Find the word "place" in the material below and gather every line that contains it.
*** Records for this exercise ***
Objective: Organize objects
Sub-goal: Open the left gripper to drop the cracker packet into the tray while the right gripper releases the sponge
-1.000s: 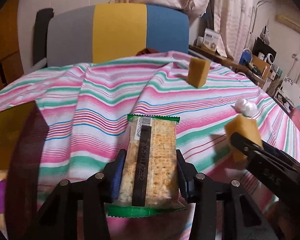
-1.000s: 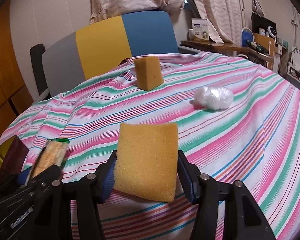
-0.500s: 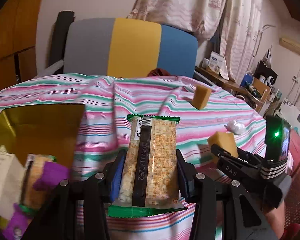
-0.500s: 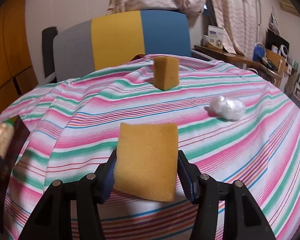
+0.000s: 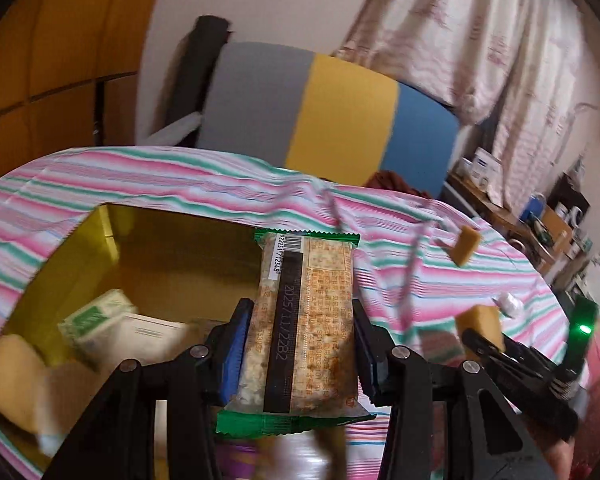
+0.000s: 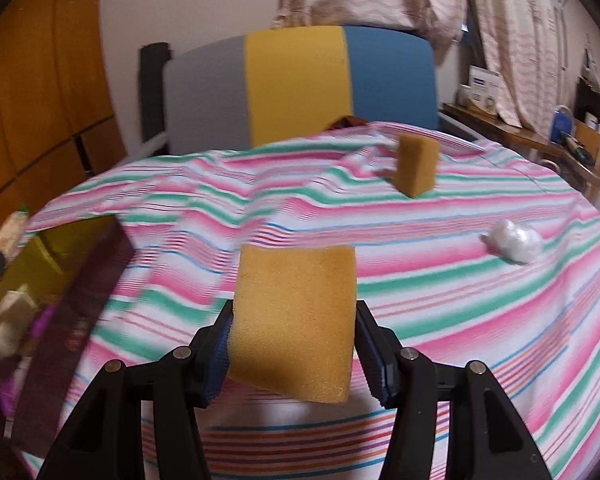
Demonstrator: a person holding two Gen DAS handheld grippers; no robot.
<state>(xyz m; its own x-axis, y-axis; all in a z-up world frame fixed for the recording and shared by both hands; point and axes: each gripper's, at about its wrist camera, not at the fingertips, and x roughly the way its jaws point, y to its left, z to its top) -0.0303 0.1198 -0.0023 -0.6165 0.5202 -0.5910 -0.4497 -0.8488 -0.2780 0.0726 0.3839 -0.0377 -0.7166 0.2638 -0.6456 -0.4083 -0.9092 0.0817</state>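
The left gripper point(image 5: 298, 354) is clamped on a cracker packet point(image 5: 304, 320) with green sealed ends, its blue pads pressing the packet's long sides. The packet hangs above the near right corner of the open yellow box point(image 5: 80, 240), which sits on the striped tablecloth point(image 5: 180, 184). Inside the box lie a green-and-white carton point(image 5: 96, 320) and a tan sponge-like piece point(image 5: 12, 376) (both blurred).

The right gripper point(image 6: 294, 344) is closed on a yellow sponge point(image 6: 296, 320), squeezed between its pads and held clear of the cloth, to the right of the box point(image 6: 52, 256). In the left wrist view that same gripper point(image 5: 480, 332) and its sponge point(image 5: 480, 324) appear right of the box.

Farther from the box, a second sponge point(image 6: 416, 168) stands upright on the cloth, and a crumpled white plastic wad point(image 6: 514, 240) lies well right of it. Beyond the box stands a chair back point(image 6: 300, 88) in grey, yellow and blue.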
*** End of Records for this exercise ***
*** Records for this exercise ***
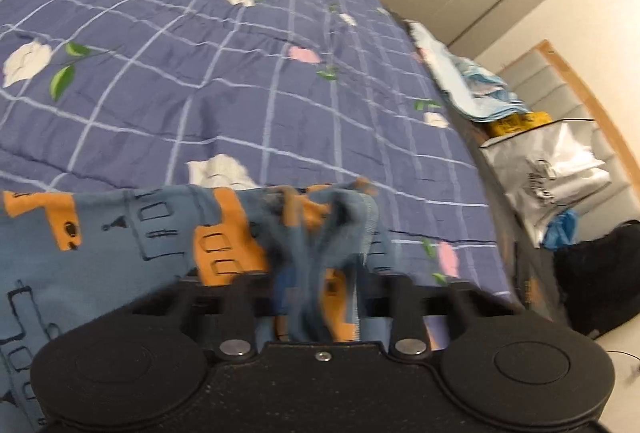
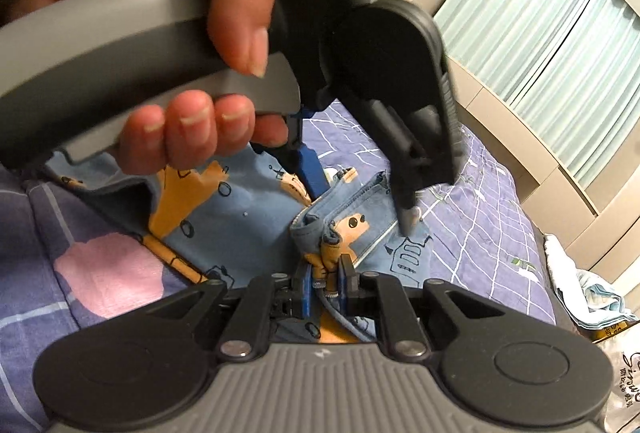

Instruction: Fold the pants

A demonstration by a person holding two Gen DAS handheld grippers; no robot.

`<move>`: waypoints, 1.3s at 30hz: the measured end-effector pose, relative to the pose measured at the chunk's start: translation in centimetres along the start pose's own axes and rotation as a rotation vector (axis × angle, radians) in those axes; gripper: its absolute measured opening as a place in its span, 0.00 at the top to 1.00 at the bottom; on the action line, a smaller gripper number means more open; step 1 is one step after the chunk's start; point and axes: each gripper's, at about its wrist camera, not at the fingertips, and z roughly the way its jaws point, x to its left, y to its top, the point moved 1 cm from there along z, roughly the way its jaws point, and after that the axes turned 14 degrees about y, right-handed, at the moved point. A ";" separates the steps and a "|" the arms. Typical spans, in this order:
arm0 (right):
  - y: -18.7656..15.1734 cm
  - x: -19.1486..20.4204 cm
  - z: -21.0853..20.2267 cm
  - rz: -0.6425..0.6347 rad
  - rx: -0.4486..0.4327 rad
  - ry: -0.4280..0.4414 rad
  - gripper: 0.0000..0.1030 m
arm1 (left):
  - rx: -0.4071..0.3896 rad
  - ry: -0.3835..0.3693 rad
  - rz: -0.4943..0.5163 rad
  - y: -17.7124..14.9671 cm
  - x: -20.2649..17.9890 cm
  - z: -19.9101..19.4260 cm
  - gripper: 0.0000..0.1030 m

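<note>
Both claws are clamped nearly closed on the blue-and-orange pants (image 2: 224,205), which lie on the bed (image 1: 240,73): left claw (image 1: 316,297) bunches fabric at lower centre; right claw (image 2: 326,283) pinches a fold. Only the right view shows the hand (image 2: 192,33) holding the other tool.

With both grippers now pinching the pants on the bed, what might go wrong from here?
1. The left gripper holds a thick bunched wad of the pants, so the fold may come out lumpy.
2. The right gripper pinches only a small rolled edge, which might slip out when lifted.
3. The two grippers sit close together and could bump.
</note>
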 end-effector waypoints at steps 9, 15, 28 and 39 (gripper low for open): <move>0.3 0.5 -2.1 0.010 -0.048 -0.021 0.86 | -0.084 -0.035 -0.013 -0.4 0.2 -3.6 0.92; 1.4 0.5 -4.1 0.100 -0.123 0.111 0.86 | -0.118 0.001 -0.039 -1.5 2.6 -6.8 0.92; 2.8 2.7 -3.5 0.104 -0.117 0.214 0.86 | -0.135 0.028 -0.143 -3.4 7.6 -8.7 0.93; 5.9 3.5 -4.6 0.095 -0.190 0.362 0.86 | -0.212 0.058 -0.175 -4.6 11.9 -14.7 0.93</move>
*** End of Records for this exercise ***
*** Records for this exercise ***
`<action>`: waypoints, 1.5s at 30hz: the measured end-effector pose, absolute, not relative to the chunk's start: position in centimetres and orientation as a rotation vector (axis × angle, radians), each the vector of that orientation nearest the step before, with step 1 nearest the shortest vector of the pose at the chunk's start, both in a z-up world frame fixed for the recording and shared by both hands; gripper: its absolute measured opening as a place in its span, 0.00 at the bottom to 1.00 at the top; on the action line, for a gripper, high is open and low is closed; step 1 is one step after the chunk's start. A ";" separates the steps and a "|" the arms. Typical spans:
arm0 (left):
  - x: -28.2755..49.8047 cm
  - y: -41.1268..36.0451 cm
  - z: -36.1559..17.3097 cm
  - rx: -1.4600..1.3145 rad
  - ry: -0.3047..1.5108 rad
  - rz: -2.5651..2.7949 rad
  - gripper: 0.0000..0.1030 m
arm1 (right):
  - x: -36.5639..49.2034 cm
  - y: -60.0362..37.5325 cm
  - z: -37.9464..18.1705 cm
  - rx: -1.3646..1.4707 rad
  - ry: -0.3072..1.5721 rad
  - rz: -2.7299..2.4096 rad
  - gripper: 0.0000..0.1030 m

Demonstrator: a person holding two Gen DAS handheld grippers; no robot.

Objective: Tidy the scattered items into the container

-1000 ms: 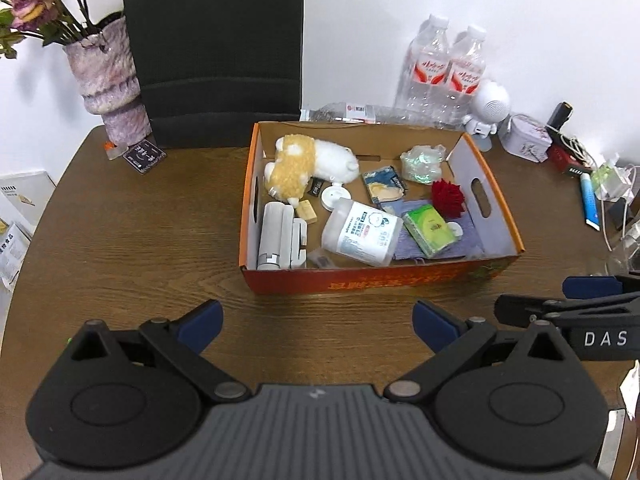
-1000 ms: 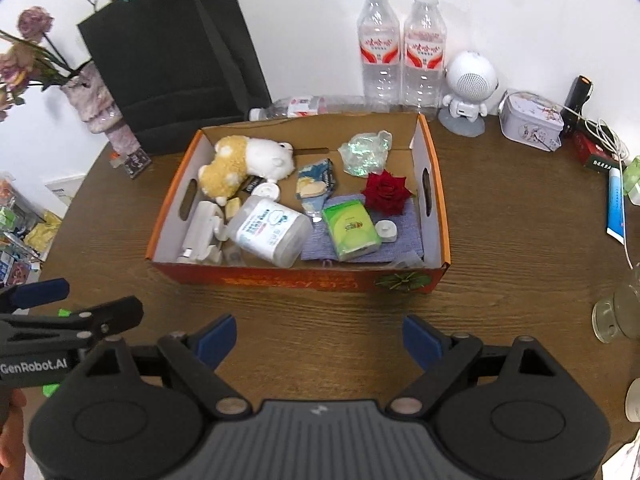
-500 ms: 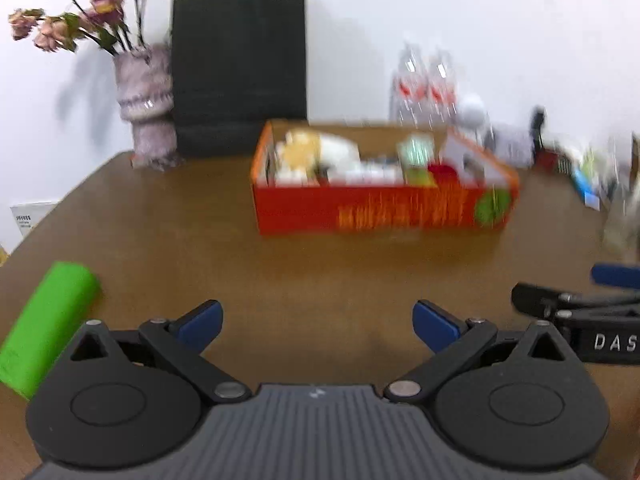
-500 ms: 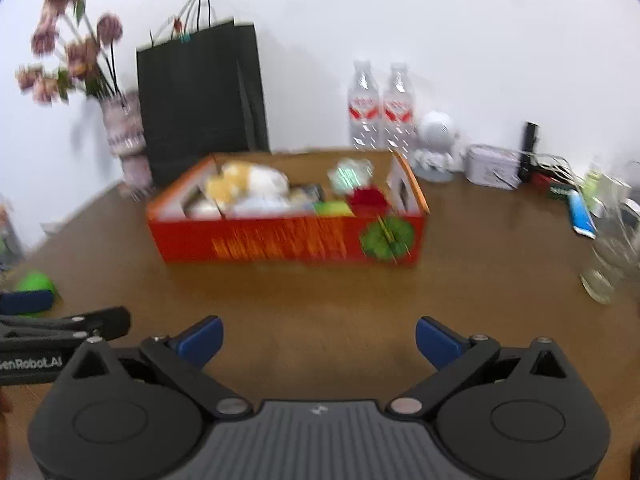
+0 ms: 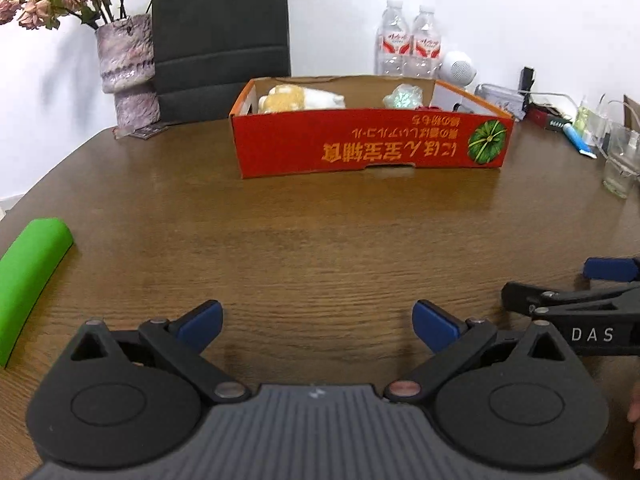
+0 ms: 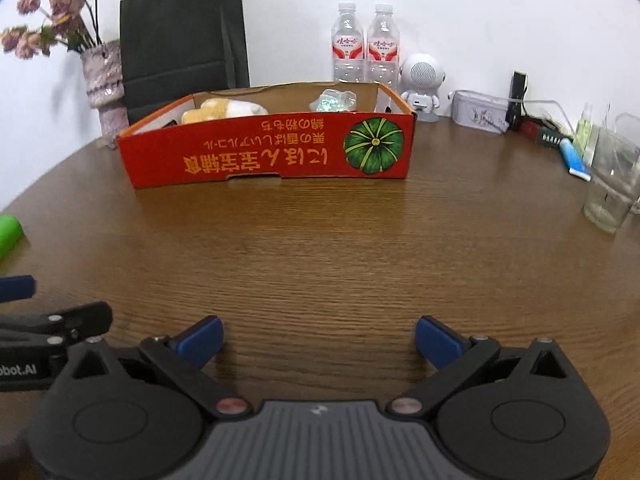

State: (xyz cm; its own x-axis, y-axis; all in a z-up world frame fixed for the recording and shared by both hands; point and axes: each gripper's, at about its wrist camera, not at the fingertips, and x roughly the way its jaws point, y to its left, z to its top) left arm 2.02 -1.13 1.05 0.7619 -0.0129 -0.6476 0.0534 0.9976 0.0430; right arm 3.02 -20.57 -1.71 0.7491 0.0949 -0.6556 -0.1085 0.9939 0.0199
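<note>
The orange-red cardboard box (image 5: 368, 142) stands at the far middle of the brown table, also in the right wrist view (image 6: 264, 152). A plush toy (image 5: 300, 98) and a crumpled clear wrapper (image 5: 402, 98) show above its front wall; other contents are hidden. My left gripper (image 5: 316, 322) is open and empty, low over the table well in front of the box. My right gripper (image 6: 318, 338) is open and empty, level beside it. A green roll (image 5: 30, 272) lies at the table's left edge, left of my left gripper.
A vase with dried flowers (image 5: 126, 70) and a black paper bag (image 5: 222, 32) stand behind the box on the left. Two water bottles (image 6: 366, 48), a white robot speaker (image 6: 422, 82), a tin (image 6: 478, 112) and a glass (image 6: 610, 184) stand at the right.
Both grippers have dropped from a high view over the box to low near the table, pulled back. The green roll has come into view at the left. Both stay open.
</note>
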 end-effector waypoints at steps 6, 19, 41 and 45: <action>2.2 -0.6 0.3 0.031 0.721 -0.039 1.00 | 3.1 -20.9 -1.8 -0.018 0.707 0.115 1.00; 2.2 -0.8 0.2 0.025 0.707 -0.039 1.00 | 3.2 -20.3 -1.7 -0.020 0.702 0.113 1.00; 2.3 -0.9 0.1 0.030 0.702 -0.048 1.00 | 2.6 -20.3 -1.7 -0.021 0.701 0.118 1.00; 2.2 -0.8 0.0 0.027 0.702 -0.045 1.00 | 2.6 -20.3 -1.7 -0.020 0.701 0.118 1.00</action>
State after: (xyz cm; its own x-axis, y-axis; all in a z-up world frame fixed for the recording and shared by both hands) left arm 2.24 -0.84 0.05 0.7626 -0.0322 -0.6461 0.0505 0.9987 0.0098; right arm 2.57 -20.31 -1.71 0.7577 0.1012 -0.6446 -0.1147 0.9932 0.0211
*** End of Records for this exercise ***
Response:
`<move>`: waypoints, 1.3s at 30hz: the measured end-effector pose, relative to the pose measured at the chunk's start: translation in centimetres along the start pose's own axes and rotation as a rotation vector (axis × angle, radians) in those axes; gripper: its absolute measured opening as a place in its span, 0.00 at the top to 1.00 at the bottom; on the action line, a smaller gripper number means more open; step 1 is one step after the chunk's start; point and axes: each gripper's, at about its wrist camera, not at the fingertips, and z roughly the way its jaws point, x to its left, y to its top, the point moved 1 cm from there along z, roughly the way its jaws point, and after that the axes turned 14 degrees about y, right-handed, at the moved point. A ";" separates the steps and a "|" the arms. Typical spans, in this order:
`<action>`: waypoints, 1.5s at 30hz: the measured end-effector pose, absolute, not relative to the chunk's start: position in centimetres and orientation as a rotation vector (axis × angle, radians), each the vector of that orientation nearest the step before, with step 1 nearest the shortest vector of the pose at the chunk's start, both in a z-up world frame fixed for the recording and shared by both hands; gripper: its absolute measured opening as a place in its span, 0.00 at the bottom to 1.00 at the top; on the action line, for a gripper, high is open and low is closed; step 1 is one step after the chunk's start. A ";" separates the steps and a "|" the arms. Typical spans:

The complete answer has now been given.